Long afterwards, when the moon had nearly completed its slow arc across the sky and the stars had begun to fade, I began the frigid return journey home. The madness had left me at last, and all that remained was a sickly sort of exhaustion. I could hardly walk, could hardly think of anything save for the blissful oblivion afforded to me by sleep. Weakly, I stumbled up the many stairwells to the residential wing, slid into my room, and bolted the door shut.
My energy was utterly sapped; As my limbs alternately burned with exertion and shivered with cold, I collapsed ungracefully into an armchair and blacked out.

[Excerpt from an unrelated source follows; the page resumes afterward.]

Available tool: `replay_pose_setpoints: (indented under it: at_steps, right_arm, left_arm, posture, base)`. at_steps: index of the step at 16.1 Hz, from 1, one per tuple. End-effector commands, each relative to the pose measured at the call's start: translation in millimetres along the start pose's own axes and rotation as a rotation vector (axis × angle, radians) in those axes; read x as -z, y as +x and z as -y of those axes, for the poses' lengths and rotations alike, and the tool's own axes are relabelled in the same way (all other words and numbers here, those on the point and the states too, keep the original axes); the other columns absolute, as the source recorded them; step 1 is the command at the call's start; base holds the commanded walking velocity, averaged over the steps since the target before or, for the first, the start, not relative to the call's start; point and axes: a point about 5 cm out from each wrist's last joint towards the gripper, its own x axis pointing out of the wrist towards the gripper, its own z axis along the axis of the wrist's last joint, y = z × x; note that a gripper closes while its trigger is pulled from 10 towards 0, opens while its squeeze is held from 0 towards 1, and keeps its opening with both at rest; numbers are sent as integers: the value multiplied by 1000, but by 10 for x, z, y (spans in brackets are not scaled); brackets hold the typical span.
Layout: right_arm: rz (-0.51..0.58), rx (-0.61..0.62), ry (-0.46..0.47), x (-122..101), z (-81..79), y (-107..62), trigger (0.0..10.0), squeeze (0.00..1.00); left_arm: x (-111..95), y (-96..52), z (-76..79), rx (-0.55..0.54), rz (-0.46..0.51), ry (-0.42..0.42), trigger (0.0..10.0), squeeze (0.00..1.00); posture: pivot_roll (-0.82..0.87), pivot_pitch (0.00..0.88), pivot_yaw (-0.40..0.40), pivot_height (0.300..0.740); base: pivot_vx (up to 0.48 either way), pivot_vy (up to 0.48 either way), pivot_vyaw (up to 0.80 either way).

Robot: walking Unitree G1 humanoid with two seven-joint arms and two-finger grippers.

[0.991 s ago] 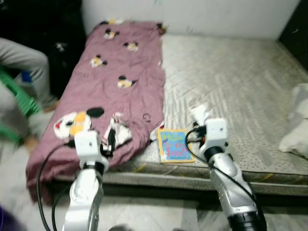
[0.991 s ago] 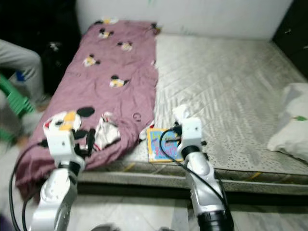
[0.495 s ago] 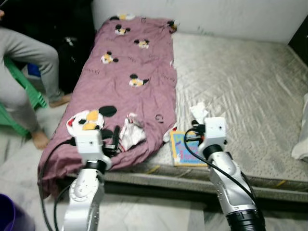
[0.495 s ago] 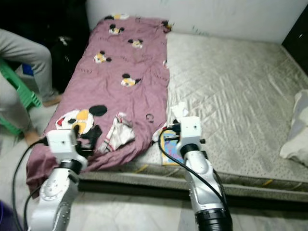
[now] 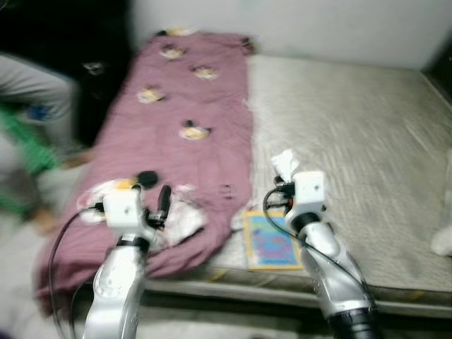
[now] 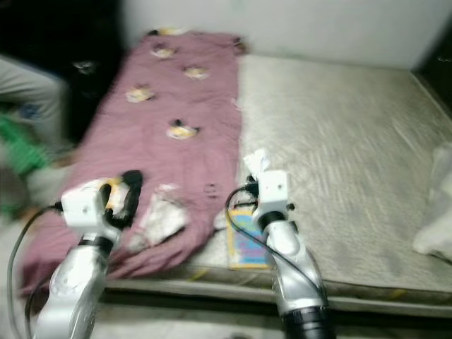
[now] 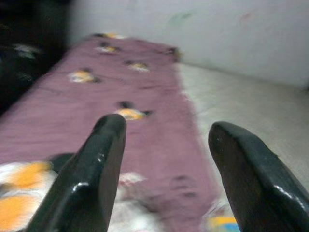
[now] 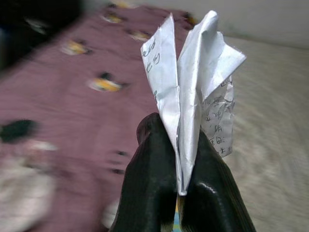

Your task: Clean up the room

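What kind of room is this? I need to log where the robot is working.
Most likely a bedroom: a wide grey quilted mattress lies low by a white wall, with a maroon cartoon-print blanket spread over one side and a colourful picture book near its edge.

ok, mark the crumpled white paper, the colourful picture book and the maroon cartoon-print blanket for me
crumpled white paper point(image 8: 193, 77): right wrist view, middle of the folded sheet.
colourful picture book point(image 5: 270, 242): left eye view, centre of cover.
maroon cartoon-print blanket point(image 5: 201, 99): left eye view, plain patch.
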Motion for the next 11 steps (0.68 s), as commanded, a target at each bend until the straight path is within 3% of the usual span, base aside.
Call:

A few fleeting hours later, I awoke again, aching all over from the awkward position in which I had fallen asleep and wincing at a throbbing headache which besieged me. A nightmare awaited my waking mind. Blood was plastered across my robes, glistening. I reached out to touch it, and my hands came away an earthl reddish-brown. Dimly horrified, unable to think of what had happened but still able to react, I fled to my bath and stripped the sinful clothes from my skin, wincing every time I felt the nauseating weight of bloodied cloth drag across me. I desperately needed to forget, to cleanse away this evil. A gush of steaming water cascaded down upon me and I scoured my skin with soap and abrasive magic, driven to erase all evidence of my sins. My skin grew raw as I blasted the hateful stain again and again. Water slid down my entire form, sending spirals of red twirling down the drain like soft blossoms of spring. The haze was overwhelming. Plumes of scalding steam enveloped me as I scrubbed desperately, yet still I felt sordid. Soon, I had scrubbed so hard that I saw thin layers of blood, my own blood, oozing onto the sponge. I flung myself painfully from the bath feeling cornered, unable to cope with what I had done, unable to find escape. My reflection leered at me like some brutish beast, and I would have let out a sob at how low I had fallen, raged at myself and howled with the insanity of my predicament, but the world had become distant. Merciful isolation had descended again upon me, and I wandered as if in a dream. Smoothly, I pulled new evening robes from my wardrobe and, as I felt the fresh feeling of new clothes, my anxiety began to be replaced with resolve. I would forget. The world would forget my wrongs; there could be no other way of salvation besides this. Stiffly, painfully, I lowered myself into bed and gave myself to consuming sleep once more.
The moon slid behind the distant hills, illuminating with its white rays an almost invisible rivulet of black blood on the snow which was overshadowed by a canopy of skeletal coal-black trees.